** What the task requires **
Below are records to repeat exactly. Omit the pictures from the copy.

---------- Available records

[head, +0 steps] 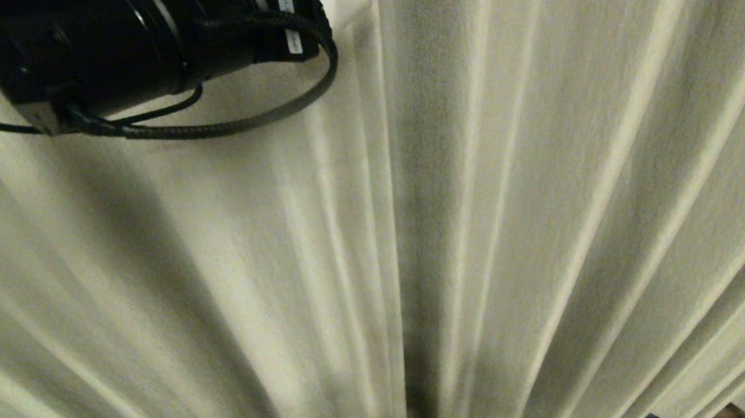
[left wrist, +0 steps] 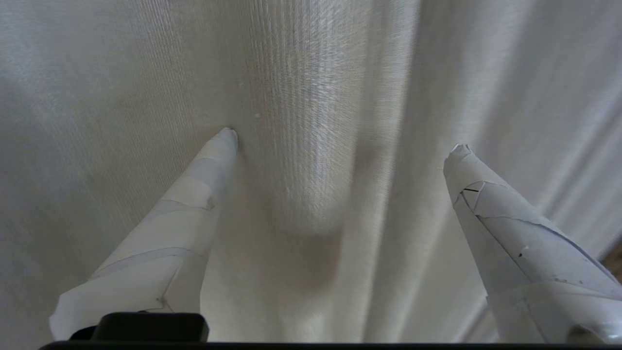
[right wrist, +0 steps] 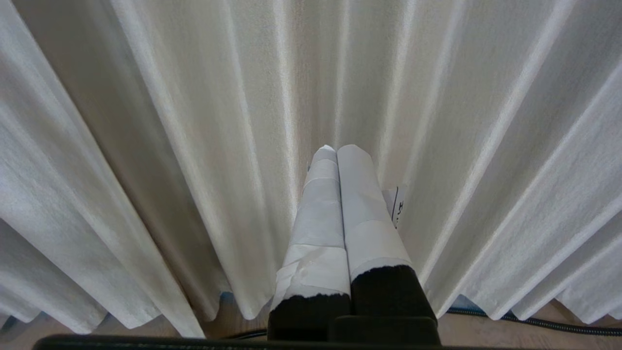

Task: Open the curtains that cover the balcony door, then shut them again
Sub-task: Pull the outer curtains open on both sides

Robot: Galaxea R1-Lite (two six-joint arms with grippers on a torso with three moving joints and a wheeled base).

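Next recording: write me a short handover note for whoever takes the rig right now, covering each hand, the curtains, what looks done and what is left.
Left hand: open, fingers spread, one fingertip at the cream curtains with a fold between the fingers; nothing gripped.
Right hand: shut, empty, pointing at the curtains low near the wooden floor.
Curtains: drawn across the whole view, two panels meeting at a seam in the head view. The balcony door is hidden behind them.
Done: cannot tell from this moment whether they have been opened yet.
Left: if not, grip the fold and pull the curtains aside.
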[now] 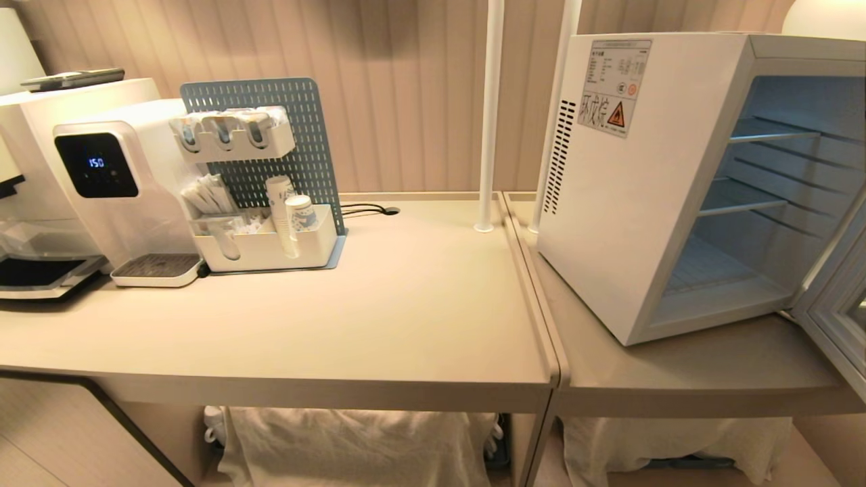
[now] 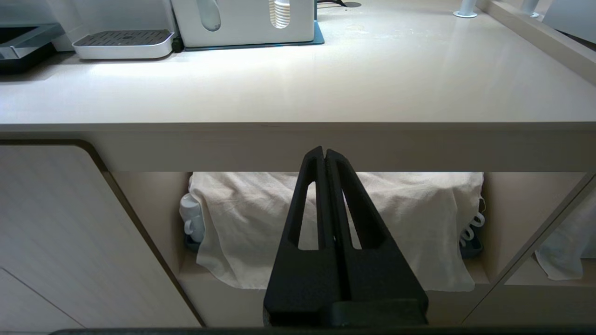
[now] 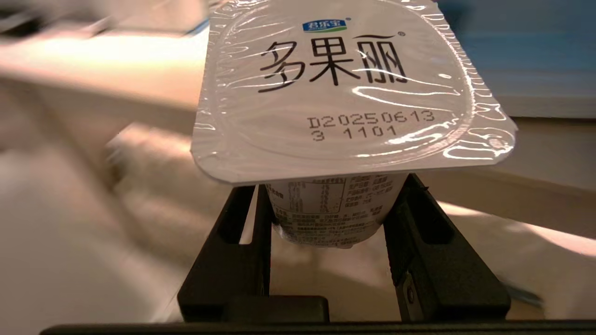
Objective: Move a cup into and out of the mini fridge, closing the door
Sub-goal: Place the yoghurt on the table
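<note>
The right gripper [image 3: 328, 209] was clamped on the cup [image 3: 335, 93], one black finger [image 3: 242, 246] on each side of its body just under the rim of the square foil lid. The lid bore black characters and a printed date code. Behind the cup the right wrist view was smeared, so where the cup hung could not be told; neither arm showed in the head view.

The left gripper [image 2: 324, 156] was pressed together with nothing in it, pointing at the front edge of the counter [image 2: 298, 93], with a white cloth [image 2: 242, 223] on the shelf below.

On the counter's right part stood the fridge [image 1: 629, 223], its door [image 1: 835, 297] swung open and its wire shelves bare. Well to the left were a water dispenser [image 1: 122, 189] and a blue pegboard [image 1: 298, 135] with paper cups [image 1: 291, 210].
</note>
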Robot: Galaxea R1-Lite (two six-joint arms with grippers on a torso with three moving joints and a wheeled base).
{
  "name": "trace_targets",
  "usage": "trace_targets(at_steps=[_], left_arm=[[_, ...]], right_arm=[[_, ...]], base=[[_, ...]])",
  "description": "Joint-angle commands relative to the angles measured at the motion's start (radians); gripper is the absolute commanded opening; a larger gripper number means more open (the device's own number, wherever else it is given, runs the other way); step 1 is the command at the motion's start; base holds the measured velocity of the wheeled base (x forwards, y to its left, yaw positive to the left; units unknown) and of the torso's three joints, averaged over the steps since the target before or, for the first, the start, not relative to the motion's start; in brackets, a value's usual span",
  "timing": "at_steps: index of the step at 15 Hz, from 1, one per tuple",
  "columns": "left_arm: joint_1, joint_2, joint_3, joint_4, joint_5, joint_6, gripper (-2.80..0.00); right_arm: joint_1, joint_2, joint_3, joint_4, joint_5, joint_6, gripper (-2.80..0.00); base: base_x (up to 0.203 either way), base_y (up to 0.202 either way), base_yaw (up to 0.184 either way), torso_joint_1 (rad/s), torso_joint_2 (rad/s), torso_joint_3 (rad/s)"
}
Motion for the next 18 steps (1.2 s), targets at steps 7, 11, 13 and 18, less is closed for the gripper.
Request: trace_targets(at_steps=[7,11,13,18], left_arm=[[0.001,0.0,0.0,0.001,0.001,0.001,-2.8],[0.002,0.0,0.0,0.0,-0.001,0.001,-2.8],[0.0,0.0,0.0,0.0,-0.001,0.0,-2.8],[0.0,0.0,0.0,0.0,-0.001,0.0,-2.8]], right_arm=[[0.016,-0.065,0.392,-0.373,-0.303,-0.057,-2.8],[0.016,-0.065,0.394,-0.376,-0.303,-0.056,-2.8],[0.016,-0.065,0.394,-0.376,-0.303,-0.056,-2.8],[0.016,-0.065,0.395,-0.38,-0.305,-0.054,-2.8]], base=[[0.0,0.0,0.0,0.0,0.0,0.0],[0.0,0.0,0.0,0.0,0.0,0.0],[0.003,0.081,-0.009,0.003,0.0,0.004],[0.0,0.181,-0.001,0.005,0.0,0.0]])
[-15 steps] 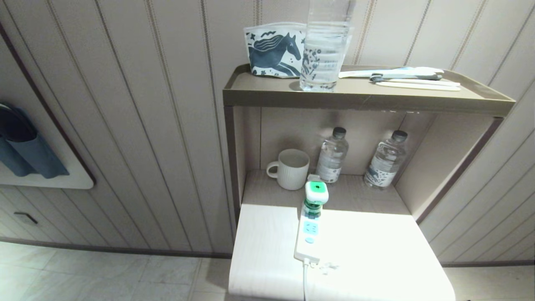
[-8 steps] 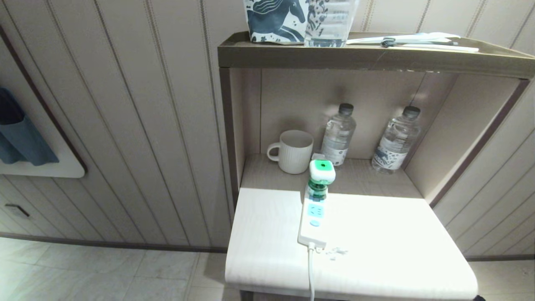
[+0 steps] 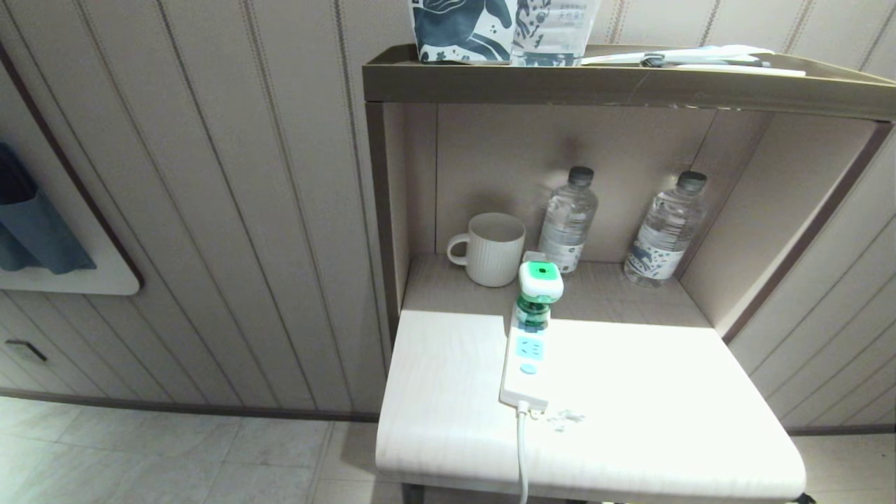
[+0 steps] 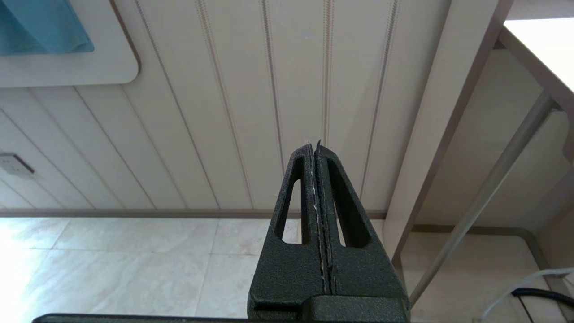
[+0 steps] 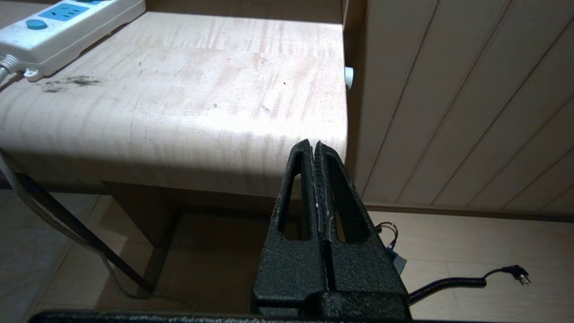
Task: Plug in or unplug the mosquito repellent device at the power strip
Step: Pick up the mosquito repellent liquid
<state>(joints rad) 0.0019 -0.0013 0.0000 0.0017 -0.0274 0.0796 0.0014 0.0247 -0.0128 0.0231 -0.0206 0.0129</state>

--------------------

** Written reply **
[head, +0 steps] 
[left wrist, +0 steps] 
[right wrist, +0 steps] 

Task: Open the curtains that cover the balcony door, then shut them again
Sub-task: Pull the outer curtains open on both sides

Robot: Galaxea R1-Lite (two six-joint arms with grippers on a torso with three moving joints and a wheeled base).

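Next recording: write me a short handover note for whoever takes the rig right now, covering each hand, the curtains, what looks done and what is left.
Left hand: open, fingers spread, one fingertip at the cream curtains with a fold between the fingers; nothing gripped.
Right hand: shut, empty, pointing at the curtains low near the wooden floor.
Curtains: drawn across the whole view, two panels meeting at a seam in the head view. The balcony door is hidden behind them.
Done: cannot tell from this moment whether they have been opened yet.
Left: if not, grip the fold and pull the curtains aside.
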[now] 
[now] 
[now] 
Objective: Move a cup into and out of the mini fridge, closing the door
Sub-goal: Place the yoghurt on the table
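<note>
The right gripper [image 3: 328, 209] was clamped on the cup [image 3: 335, 93], one black finger [image 3: 242, 246] on each side of its body just under the rim of the square foil lid. The lid bore black characters and a printed date code. Behind the cup the right wrist view was smeared, so where the cup hung could not be told; neither arm showed in the head view.

The left gripper [image 2: 324, 156] was pressed together with nothing in it, pointing at the front edge of the counter [image 2: 298, 93], with a white cloth [image 2: 242, 223] on the shelf below.

On the counter's right part stood the fridge [image 1: 629, 223], its door [image 1: 835, 297] swung open and its wire shelves bare. Well to the left were a water dispenser [image 1: 122, 189] and a blue pegboard [image 1: 298, 135] with paper cups [image 1: 291, 210].
</note>
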Robot: Galaxea R1-Lite (two six-joint arms with grippers on a torso with three moving joints and a wheeled base).
{
  "name": "trace_targets",
  "usage": "trace_targets(at_steps=[_], left_arm=[[_, ...]], right_arm=[[_, ...]], base=[[_, ...]])",
  "description": "Joint-angle commands relative to the angles measured at the motion's start (radians); gripper is the absolute commanded opening; a larger gripper number means more open (the device's own number, wherever else it is given, runs the other way); step 1 is the command at the motion's start; base holds the measured velocity of the wheeled base (x forwards, y to its left, yaw positive to the left; units unknown) and of the torso's three joints, averaged over the steps since the target before or, for the first, the start, not relative to the motion's start; in brackets, a value's usual span",
  "timing": "at_steps: index of the step at 15 Hz, from 1, one per tuple",
  "columns": "left_arm: joint_1, joint_2, joint_3, joint_4, joint_5, joint_6, gripper (-2.80..0.00); right_arm: joint_1, joint_2, joint_3, joint_4, joint_5, joint_6, gripper (-2.80..0.00); base: base_x (up to 0.203 either way), base_y (up to 0.202 either way), base_yaw (up to 0.184 either way), torso_joint_1 (rad/s), torso_joint_2 (rad/s), torso_joint_3 (rad/s)"
}
Motion for the next 18 steps (1.2 s), targets at steps 7, 11, 13 and 18, less is closed for the gripper.
Request: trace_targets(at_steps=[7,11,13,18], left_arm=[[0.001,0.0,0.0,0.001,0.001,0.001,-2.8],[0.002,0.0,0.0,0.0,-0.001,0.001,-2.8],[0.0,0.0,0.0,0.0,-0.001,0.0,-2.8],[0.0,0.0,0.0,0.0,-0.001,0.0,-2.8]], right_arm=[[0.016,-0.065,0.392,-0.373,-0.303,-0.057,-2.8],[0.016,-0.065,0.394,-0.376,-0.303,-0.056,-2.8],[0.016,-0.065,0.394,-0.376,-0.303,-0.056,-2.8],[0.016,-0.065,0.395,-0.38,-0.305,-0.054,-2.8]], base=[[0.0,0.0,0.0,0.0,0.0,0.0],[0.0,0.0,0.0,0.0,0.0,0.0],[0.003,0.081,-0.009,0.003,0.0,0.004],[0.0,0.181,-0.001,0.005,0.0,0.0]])
[-15 steps] 
[-8 steps] 
[+0 steps] 
[+0 steps] 
[+0 steps] 
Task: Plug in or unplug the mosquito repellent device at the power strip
Step: Pick up the mosquito repellent liquid
<state>(joints rad) 0.0019 -0.0013 0.0000 0.0017 -0.0274 0.0796 0.0014 0.0247 -0.0128 0.0231 -0.0206 0.0129</state>

There is nothing further in this answer.